The whole listing that follows should be printed again, unchanged.
Entries provided section start
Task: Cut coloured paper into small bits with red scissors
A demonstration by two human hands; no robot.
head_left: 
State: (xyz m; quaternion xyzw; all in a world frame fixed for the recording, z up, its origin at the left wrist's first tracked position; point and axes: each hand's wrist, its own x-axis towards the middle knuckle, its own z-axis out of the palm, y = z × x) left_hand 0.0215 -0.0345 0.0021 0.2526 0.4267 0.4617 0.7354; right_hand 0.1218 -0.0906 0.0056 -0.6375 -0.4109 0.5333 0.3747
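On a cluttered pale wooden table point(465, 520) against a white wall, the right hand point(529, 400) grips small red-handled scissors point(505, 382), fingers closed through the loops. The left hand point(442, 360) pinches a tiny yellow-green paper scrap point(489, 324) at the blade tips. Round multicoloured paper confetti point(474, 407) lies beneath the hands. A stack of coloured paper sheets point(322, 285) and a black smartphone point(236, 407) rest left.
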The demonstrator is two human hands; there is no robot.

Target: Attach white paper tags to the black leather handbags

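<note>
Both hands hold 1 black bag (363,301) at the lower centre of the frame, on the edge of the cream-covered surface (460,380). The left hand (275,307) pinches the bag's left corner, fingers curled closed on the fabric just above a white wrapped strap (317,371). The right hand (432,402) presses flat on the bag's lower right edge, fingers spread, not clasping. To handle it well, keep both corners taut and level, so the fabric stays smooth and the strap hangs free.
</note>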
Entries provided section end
(Solution):
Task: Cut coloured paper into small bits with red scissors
A demonstration by two human hands; no robot.
head_left: 
State: (xyz m; quaternion xyzw; all in a world frame fixed for the recording, z up, its origin at the left wrist's first tracked position; point and axes: each hand's wrist, its own x-axis towards the middle knuckle, its own z-axis out of the palm, y = z × x) left_hand 0.0215 -0.0345 0.0021 0.2526 0.4267 0.4617 0.7354; right_hand 0.1218 -0.0906 0.0056 -0.6375 -0.4109 0.5333 0.3747
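On a cluttered pale wooden table point(465, 520) against a white wall, the right hand point(529, 400) grips small red-handled scissors point(505, 382), fingers closed through the loops. The left hand point(442, 360) pinches a tiny yellow-green paper scrap point(489, 324) at the blade tips. Round multicoloured paper confetti point(474, 407) lies beneath the hands. A stack of coloured paper sheets point(322, 285) and a black smartphone point(236, 407) rest left.
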The demonstrator is two human hands; there is no robot.

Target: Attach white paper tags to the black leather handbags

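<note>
Both hands hold 1 black bag (363,301) at the lower centre of the frame, on the edge of the cream-covered surface (460,380). The left hand (275,307) pinches the bag's left corner, fingers curled closed on the fabric just above a white wrapped strap (317,371). The right hand (432,402) presses flat on the bag's lower right edge, fingers spread, not clasping. To handle it well, keep both corners taut and level, so the fabric stays smooth and the strap hangs free.
</note>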

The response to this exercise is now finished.